# Assigned task
Beginning with the line containing "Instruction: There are" and ending with the line containing "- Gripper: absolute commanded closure", write out each line of the records below exactly; pictures and lines outside that range are left out.

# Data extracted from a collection

■ ■ ■

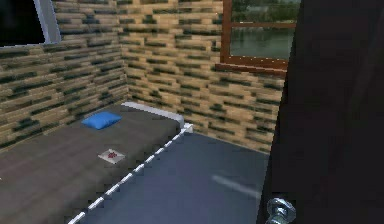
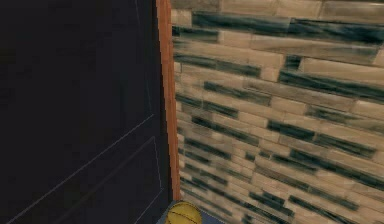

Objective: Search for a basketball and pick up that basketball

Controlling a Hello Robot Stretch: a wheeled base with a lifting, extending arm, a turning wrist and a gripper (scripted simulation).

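1 rounded yellow-orange thing (image 2: 185, 213), perhaps the basketball, sits at the arm side view's bottom edge, at the foot of 1 dark door (image 2: 75, 110), beside the brick wall (image 2: 285, 110). The forward view has 1 bed (image 1: 55, 165) bearing 1 blue pillow (image 1: 100, 120) and 1 small flat item (image 1: 111, 155), 2 windows (image 1: 258, 35), 1 door knob (image 1: 281, 210) and a grey-blue floor (image 1: 195, 180). I cannot tell the gripper's state.
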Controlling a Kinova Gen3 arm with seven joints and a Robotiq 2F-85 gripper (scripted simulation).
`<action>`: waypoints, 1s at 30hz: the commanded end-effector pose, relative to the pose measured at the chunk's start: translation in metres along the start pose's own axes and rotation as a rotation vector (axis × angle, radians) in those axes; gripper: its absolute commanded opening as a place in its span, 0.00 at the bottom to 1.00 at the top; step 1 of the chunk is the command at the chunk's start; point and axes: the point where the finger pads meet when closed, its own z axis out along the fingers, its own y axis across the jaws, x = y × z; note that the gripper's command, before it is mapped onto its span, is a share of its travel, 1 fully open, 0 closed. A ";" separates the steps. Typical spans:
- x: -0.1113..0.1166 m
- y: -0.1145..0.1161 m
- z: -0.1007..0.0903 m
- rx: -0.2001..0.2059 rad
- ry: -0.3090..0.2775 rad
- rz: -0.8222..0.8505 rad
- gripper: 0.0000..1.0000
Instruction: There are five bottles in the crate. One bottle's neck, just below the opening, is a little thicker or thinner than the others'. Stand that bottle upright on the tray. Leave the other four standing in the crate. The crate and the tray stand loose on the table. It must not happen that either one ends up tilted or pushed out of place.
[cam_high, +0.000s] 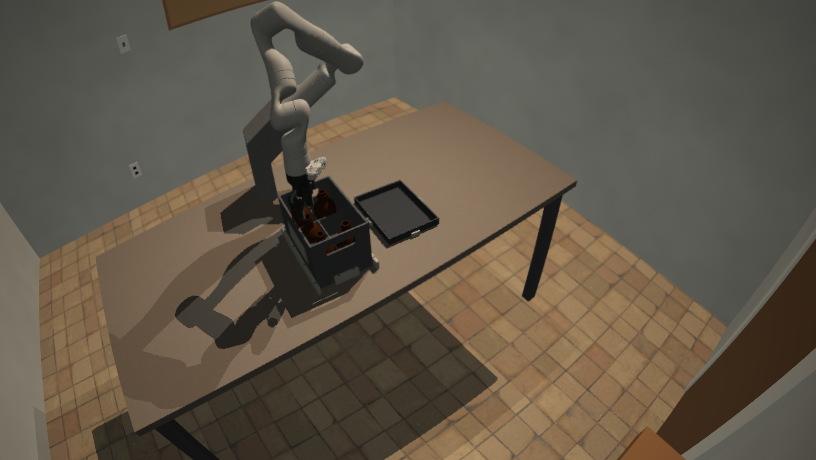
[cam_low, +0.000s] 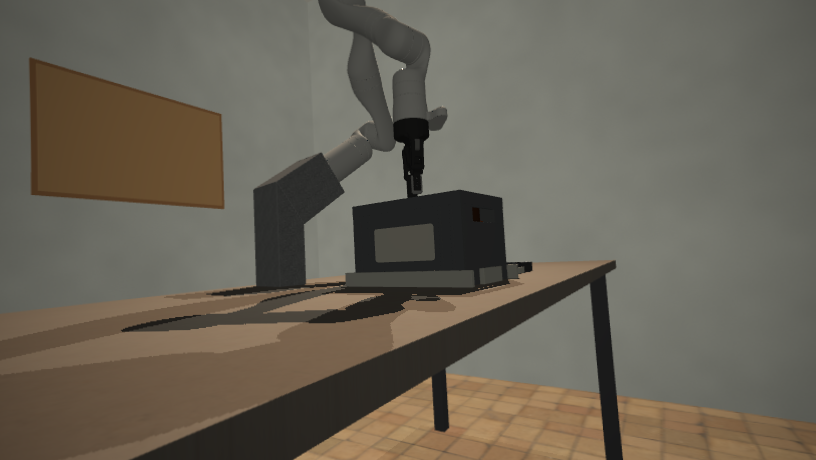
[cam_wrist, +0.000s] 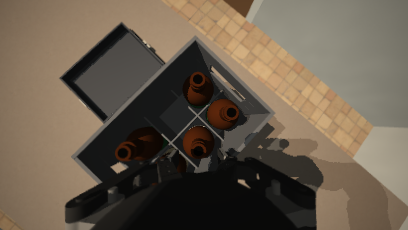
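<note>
The dark crate (cam_high: 342, 264) (cam_low: 448, 240) (cam_wrist: 135, 97) stands on the table and holds five brown bottles. Four show well in the wrist view: one bottle (cam_wrist: 197, 92), a second (cam_wrist: 220, 116), a third (cam_wrist: 198, 140) and a fourth (cam_wrist: 145, 141). The fifth bottle (cam_wrist: 181, 164) is mostly hidden under the gripper. No difference in neck thickness can be told. My gripper (cam_high: 302, 200) (cam_low: 414, 192) (cam_wrist: 198, 155) is partly open, pointing down at the crate's back left, with its fingertips around the crate's top. No bottle is seen lifted. The black tray (cam_high: 400, 211) (cam_wrist: 91, 51) is empty.
The tray stands close beside the crate's long side. The crate walls rise around the bottles, and thin dividers (cam_wrist: 186, 128) separate the compartments. The table (cam_high: 457, 154) (cam_low: 200, 365) has its front edge near the crate's handle end.
</note>
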 end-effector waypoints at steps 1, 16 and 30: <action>0.000 0.001 -0.001 -0.002 0.000 0.000 0.64; 0.000 0.001 0.002 -0.002 0.000 0.000 0.64; 0.000 0.001 0.014 -0.002 0.000 0.000 0.64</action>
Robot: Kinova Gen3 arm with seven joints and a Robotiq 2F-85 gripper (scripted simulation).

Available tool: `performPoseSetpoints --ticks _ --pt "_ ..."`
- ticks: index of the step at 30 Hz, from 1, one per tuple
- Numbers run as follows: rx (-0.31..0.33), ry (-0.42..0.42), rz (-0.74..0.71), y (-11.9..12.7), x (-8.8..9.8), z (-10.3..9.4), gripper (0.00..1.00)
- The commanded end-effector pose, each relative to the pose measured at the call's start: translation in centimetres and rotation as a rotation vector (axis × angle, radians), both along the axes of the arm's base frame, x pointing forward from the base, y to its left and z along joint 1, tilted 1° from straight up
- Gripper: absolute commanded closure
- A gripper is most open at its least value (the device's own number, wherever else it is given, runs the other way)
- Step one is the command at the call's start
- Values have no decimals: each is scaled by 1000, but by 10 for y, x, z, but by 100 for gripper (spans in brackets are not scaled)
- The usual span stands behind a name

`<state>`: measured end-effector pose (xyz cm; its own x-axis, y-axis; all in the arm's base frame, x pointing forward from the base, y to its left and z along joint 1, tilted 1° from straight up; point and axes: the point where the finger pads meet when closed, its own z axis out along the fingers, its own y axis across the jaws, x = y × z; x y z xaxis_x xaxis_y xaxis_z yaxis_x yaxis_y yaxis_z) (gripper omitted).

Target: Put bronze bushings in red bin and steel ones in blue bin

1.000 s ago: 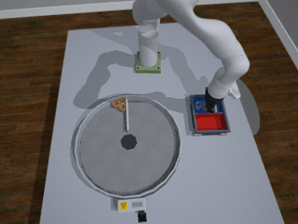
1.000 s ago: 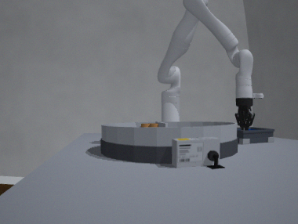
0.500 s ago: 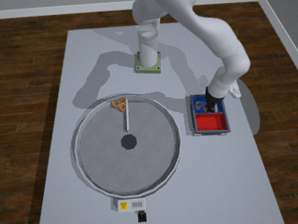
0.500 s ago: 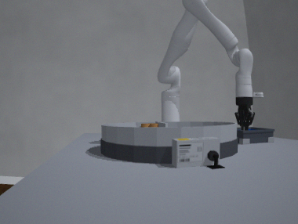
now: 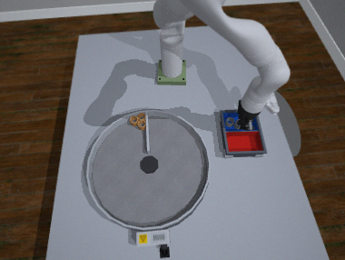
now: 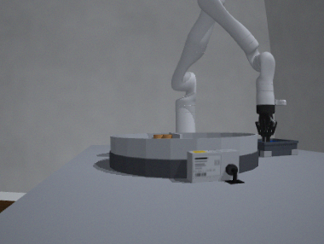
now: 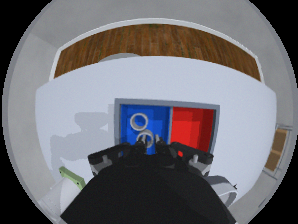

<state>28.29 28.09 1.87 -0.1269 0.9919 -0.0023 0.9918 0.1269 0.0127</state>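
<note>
Three bronze bushings (image 5: pixel 142 127) (image 6: pixel 166 136) stand together on the turntable (image 5: pixel 118 182) (image 6: pixel 141 145), left of its upright divider. The two-part bin tray is right of the turntable. Two steel bushings are in its blue bin (image 5: pixel 228 115) (image 7: pixel 127 111); one (image 7: pixel 132 122) is clear of the fingers, the other (image 7: pixel 151 135) is right at the left fingertip in the wrist view. The red bin (image 5: pixel 244 142) (image 7: pixel 187 125) shows no bushing. My gripper (image 5: pixel 244 127) (image 6: pixel 266 140) (image 7: pixel 150 139) points down low over the blue bin, narrowly open, with a gap between its fingertips. Its fingers partly hide the bin floor.
The divider (image 5: pixel 147 136) stands from the turntable's rim towards its dark hub (image 5: pixel 149 165). A raised wall rings the turntable. A labelled box (image 5: pixel 152 237) (image 6: pixel 206 166) and a small black device (image 5: pixel 164 251) (image 6: pixel 232 171) are in front. The arm's green base plate (image 5: pixel 172 82) is behind.
</note>
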Motion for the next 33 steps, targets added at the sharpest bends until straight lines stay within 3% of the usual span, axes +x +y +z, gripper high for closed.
performPoseSetpoints --ticks 1,33 --pt "2 -3 -1 0 1 2 84" --pt "2 -3 -1 0 1 11 84"
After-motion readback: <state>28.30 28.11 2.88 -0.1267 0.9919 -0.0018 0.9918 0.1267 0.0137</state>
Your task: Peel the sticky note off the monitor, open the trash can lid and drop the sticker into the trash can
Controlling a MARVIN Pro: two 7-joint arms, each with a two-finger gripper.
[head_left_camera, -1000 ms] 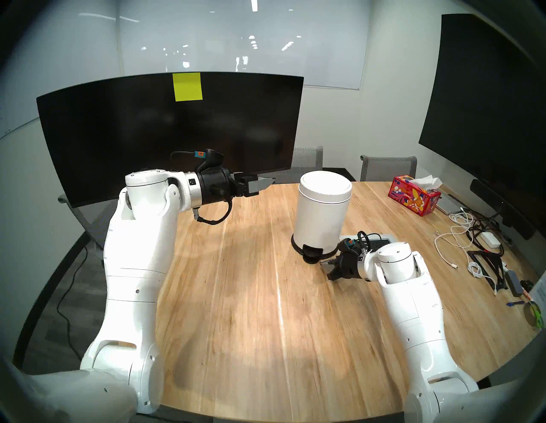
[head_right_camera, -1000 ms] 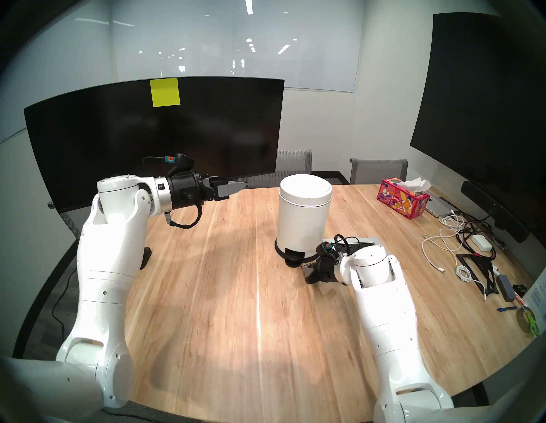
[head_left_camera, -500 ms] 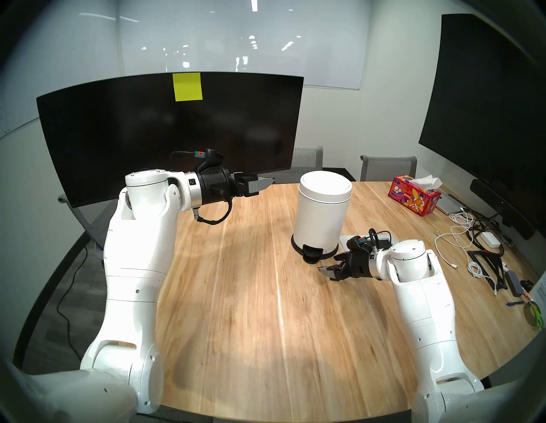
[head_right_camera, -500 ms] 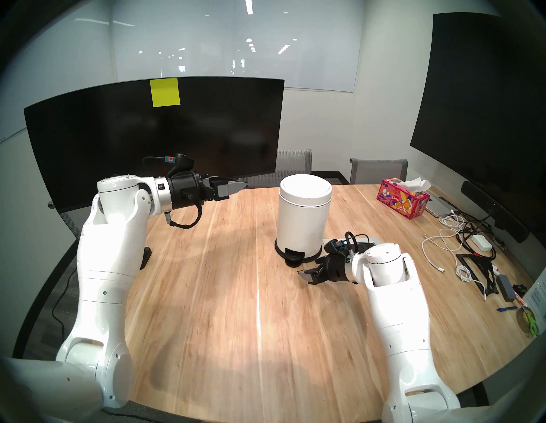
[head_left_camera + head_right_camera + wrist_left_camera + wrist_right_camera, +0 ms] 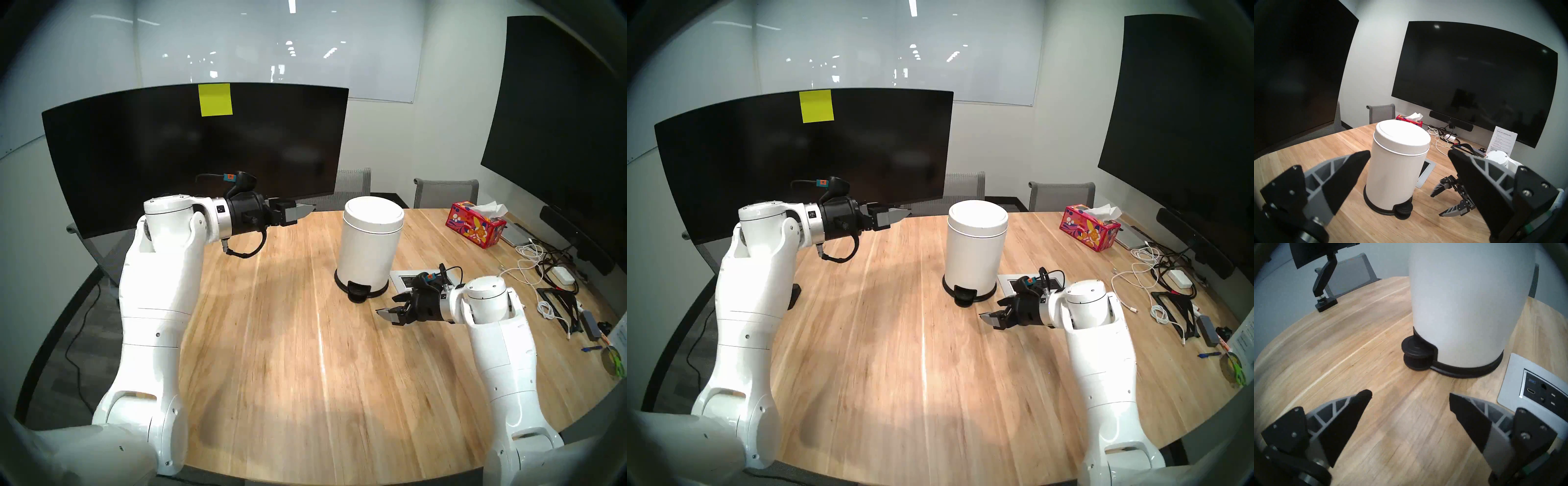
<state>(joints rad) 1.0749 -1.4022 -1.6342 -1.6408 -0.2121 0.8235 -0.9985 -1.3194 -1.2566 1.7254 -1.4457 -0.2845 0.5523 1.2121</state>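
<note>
Tabletop [image 5: 288,339]: wooden, carries the trash can and stray cables off to the right claw's outer side.

Monitor [image 5: 152,152]: stands well above and behind the left claw [image 5: 307,212]. Sticky note [image 5: 215,99] remains stuck at the screen's top edge, high above the left claw and far from the right one. Peeling is not done.

Trash can [image 5: 368,251]: upright, directly ahead of the left claw and just beyond the right claw [image 5: 390,305]. Trash can lid [image 5: 374,214] sits closed. Foot pedal [image 5: 1416,351] lies ahead of the right claw, slightly to its left, apart from both fingers.

Left claw: fingers apart, empty, hovering above the tabletop, level with the lid.
Right claw: fingers apart, empty, low over the tabletop.

Assessment: no step is complete. Peeling, lid opening and disposal all remain.
</note>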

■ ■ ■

# Finished task
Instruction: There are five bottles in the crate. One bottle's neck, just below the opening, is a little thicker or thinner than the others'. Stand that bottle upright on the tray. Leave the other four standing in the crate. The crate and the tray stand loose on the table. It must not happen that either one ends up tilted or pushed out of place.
[cam_high, +0.000s] 
[cam_low, +0.000s] 
[cam_wrist, +0.000s] 
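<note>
The dark crate (cam_high: 342, 264) (cam_low: 448, 240) (cam_wrist: 135, 97) stands on the table and holds five brown bottles. Four show well in the wrist view: one bottle (cam_wrist: 197, 92), a second (cam_wrist: 220, 116), a third (cam_wrist: 198, 140) and a fourth (cam_wrist: 145, 141). The fifth bottle (cam_wrist: 181, 164) is mostly hidden under the gripper. No difference in neck thickness can be told. My gripper (cam_high: 302, 200) (cam_low: 414, 192) (cam_wrist: 198, 155) is partly open, pointing down at the crate's back left, with its fingertips around the crate's top. No bottle is seen lifted. The black tray (cam_high: 400, 211) (cam_wrist: 91, 51) is empty.
The tray stands close beside the crate's long side. The crate walls rise around the bottles, and thin dividers (cam_wrist: 186, 128) separate the compartments. The table (cam_high: 457, 154) (cam_low: 200, 365) has its front edge near the crate's handle end.
</note>
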 end-effector waypoints at steps 1, 16 and 30: <action>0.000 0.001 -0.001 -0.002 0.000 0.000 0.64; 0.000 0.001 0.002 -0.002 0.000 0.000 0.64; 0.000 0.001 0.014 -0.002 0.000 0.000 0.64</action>
Robot: Kinova Gen3 arm with seven joints and a Robotiq 2F-85 gripper (scripted simulation).

Available tool: `performPoseSetpoints --ticks _ --pt "_ ..."`
- ticks: index of the step at 30 Hz, from 1, one per tuple
- Numbers run as follows: rx (-0.31..0.33), ry (-0.42..0.42), rz (-0.74..0.71), y (-11.9..12.7), x (-8.8..9.8), z (-10.3..9.4), gripper (0.00..1.00)
- The commanded end-effector pose, each relative to the pose measured at the call's start: translation in centimetres and rotation as a rotation vector (axis × angle, radians), both along the axes of the arm's base frame, x pointing forward from the base, y to its left and z along joint 1, tilted 1° from straight up
- Gripper: absolute commanded closure

The required output is complete.